Many pundits have made a lot of the fact that the Mac was the first to be exploited in the Pwn2Own contest. Was the choice of the Mac as the first target because the hardware/operating system combo was more desirable as a prize than the commodity Windows laptops of the other competitors? Or was it just because Macintosh exploits occur with much less frequency than Windows exploits and would therefore be more newsworthy?

So until this year, applications on Apple were way easier to exploit than Windows. This is because Apple had weak ASLR and no DEP while Windows had full ASLR and DEP. This year, Snow Leopard has DEP, so its no longer trivial to exploit. In fact, I have lots of bugs in Safari that I easily could have exploited on Leopard but will be very difficult on Snow Leopard. So it used to be that that it was much worse, but now its mostly comparable (although still slightly behind)

Re:Honest question about security of unix systems (1)

mario_grgic (515333) | more than 3 years ago | (#36304362)

To this date there have not been any viruses (i.e. self propagating code that infects machines without user intervention) for Mac OS X and I'm pretty sure Linux as well.

The malware that relies on social engineering techniques (like the one mentioned in this discussion) is very hard to protect against. Basically, user with some kind of system privileges to install software is lured to download the software, attempt to install it, provide their password when asked by the OS/installer. If you have a user willing to do all that, all bets are off.

But if you have a literate UNIX user, then tricking them is usually harder (most won't install anything for the first time from untrusted source on anything but virtual machine, test the software, inspect its behavior, what it does, what files it modifies, does it connect online, where does it connect etc. and if all goes well, add it to the trusted list, then install on production machine). Most ordinary users are not knowledgeable enough to do this though.

The difference is that every UNIX comes with tools that allow you to do all this out of the box.

Re:Honest question about security of unix systems (1)

betterunixthanunix (980855) | more than 3 years ago | (#36304554)

To this date there have not been any viruses (i.e. self propagating code that infects machines without user intervention) for Mac OS X and I'm pretty sure Linux as well.

You should at least try using a search engine before making a remark like that:

https://help.ubuntu.com/community/Linuxvirus [ubuntu.com]

I say this as someone who has used nothing except GNU/Linux for many years now: there are viruses out there that will infect a vulnerable GNU/Linux system. Do not be fooled, these things are out there. As an exercise, you can try to write a very basic virus that targets the vi text editor and inserts itself into any C program a user creates (if you want bonus points, have the virus remove itself from the program whenever the user opens it with vi). This is not a hard thing to do if you are a halfway decent programmer.

But if you have a literate UNIX user, then tricking them is usually harder

I can say the same about Windows users. Literate Windows users generally avoid malware: they know what not to do with their computers. What is your point? That uninformed/easy to manipulate users will be the targets of malware infections?

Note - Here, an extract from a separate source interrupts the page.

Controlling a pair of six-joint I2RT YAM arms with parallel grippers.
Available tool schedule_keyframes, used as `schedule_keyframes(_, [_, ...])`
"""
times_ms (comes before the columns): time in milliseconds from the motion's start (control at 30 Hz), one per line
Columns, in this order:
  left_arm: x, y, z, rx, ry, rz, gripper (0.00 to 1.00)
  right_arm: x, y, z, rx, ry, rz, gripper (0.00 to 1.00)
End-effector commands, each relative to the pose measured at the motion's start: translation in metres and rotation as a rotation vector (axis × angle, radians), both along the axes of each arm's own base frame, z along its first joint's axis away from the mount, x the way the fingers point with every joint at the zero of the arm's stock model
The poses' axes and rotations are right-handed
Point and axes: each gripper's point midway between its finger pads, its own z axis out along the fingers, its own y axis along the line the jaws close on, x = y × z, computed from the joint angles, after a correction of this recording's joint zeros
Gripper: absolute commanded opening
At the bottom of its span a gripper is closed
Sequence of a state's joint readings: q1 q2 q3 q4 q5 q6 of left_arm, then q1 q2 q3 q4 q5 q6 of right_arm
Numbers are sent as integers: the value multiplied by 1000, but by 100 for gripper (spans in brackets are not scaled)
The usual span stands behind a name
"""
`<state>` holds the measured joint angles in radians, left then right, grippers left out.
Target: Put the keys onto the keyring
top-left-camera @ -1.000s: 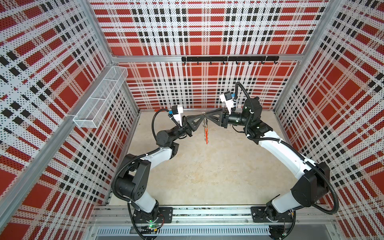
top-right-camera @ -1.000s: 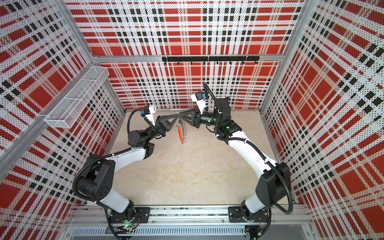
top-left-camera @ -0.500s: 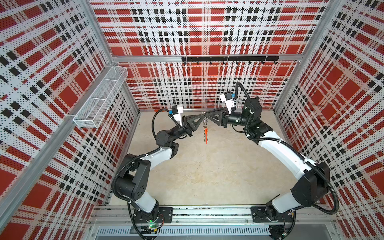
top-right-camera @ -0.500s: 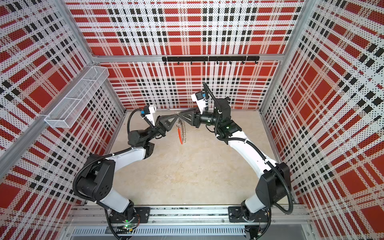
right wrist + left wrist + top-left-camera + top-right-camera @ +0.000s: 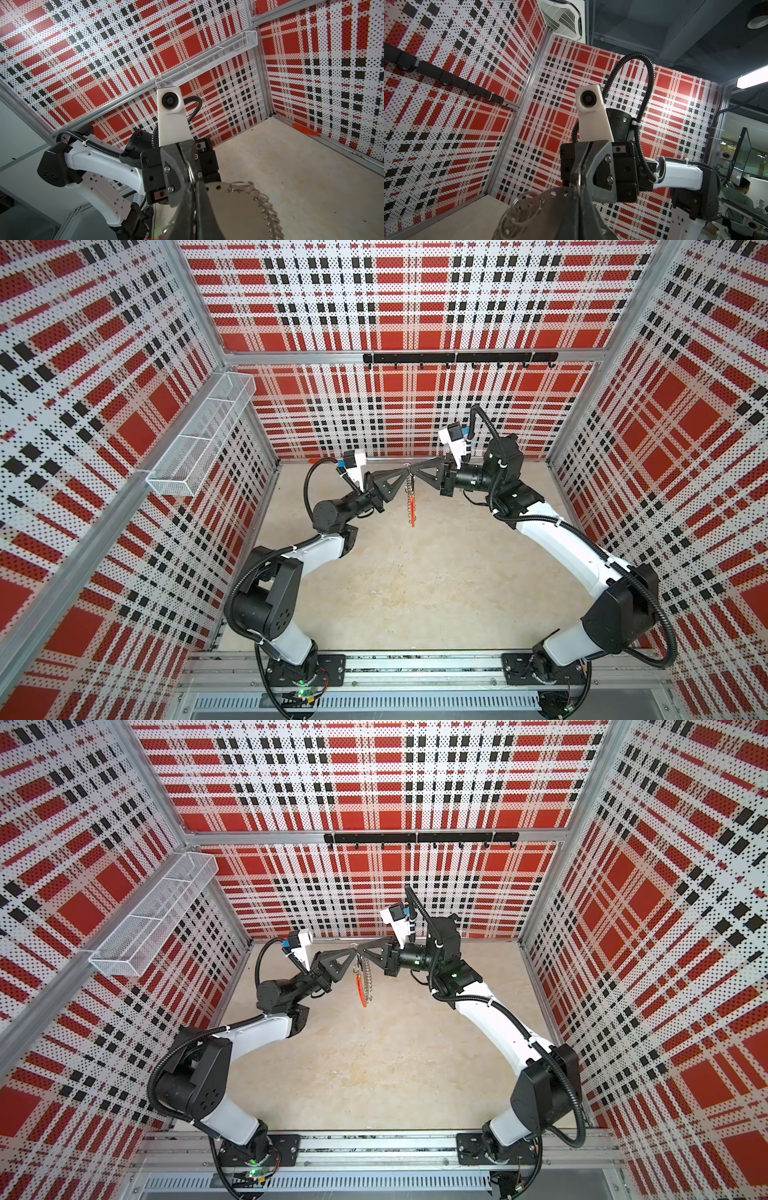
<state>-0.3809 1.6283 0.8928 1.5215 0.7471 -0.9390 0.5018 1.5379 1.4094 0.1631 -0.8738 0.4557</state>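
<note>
I find no writing or brand mark that I can read on my arms or on the walls.

My left pincer (image 5: 400, 472) and my right pincer (image 5: 416, 468) meet tip against tip, high over the bench (image 5: 415, 572). Both have the jaws together. The keyring (image 5: 411, 504) hangs straight down just under the place where the two tips meet. Its red-orange segment and its chain of silver split rings (image 5: 243, 186) are free in the air, apart from the bench. The left pincer is clamped on the top of the keyring. In the left wrist view, a thin silver ring (image 5: 578, 179) of the keyring passes between the jaws of the right pincer, so this one looks clamped on it also.

The key with its black tag I cannot make out among the silver rings. In both wrist views the keyring is very near, blurred and cut off at the border. A small orange strip (image 5: 305, 129) lies on the bench at the wall, well apart from both pincers.
</note>
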Motion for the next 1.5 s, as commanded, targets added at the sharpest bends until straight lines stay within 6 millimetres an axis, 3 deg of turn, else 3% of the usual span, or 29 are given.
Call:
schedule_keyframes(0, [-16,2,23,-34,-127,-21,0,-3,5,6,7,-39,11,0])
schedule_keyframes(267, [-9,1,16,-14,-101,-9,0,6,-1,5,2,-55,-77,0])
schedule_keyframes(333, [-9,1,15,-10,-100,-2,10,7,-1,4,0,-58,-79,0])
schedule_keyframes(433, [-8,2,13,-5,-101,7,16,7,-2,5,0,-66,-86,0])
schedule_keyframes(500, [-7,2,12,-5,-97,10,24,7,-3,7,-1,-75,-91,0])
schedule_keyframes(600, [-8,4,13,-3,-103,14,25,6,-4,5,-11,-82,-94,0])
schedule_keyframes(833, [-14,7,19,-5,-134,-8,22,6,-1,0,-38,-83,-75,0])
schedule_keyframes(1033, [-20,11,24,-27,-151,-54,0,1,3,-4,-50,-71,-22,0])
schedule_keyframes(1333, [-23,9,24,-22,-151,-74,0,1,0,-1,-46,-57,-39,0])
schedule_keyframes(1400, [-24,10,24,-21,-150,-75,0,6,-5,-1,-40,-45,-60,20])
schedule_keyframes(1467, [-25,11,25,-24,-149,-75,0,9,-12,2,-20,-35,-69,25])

Re:Honest question about security of unix systems (1)

mario_grgic (515333) | more than 3 years ago | (#36304684)

The point is that people who opt to use some kind of UNIX as their primary machine are usually not technically clueless. The second point is that most UNIX distros (including OS X) come with hundreds of tools to monitor the system, inspect binaries etc. Also, good chunk of software is downloaded as source and compiled and the localhost. This also gives you a chance to look at code directly.

Re:Honest question about security of unix systems (1)

betterunixthanunix (980855) | more than 3 years ago | (#36304724)

point is that people who opt to use some kind of UNIX as their primary machine are usually not technically clueless

That has not been my observation; the majority of Mac OS X users I know of do not know a lot about their computers, nor are they interested in learning. They purchased a system with Mac OS X because they heard that it was easy to use and would give them fewer headaches than a Windows system.

The second point is that most UNIX distros (including OS X) come with hundreds of tools to monitor the system, inspect binaries etc.

Tools which only the most experienced users can use to detect malware; even technically literate people may not be able to spot suspicious behavior.

Also, good chunk of software is downloaded as source and compiled and the localhost. This also gives you a chance to look at code directly.

Allow me to introduce you to my favorite programming contest:

http://underhanded.xcott.com/ [xcott.com]

Re:Honest question about security of unix systems (5, Insightful)

Billly Gates (198444) | more than 3 years ago | (#36304420)

Windows was more insecure because Microsoft designed it to be be scriptable with com/dcom objects that apps can use to integrate into one another for app embedding. ActiveX are just objects that are designed from the ground up to be mix win32 applets inside IE. The whole object model is based upon using proprietary win32 code and api's so the programmers do not have to code as much. This was designed for lock in and accessibility everywhere with no security in mind.. Unfortunately, this meant I can write some VB 6 app to call win32 functions to wipe your hard drive and I can just copy the dll over as an activeX object in IE. If you have IE 5 or earlier all you would have to do is visit my webpage and it would run automatically on your computer and it would be trash. The iloveyou worm that hit it big in Outlook was a simple VBA script that copied the string and did a simply call to the user's address book. Most of the win32 api was designed for Windows95 built on Dos which had no concept of user rights. Only the security API for Windows NT had that modern concept. These api's were ported over to WindowsXP.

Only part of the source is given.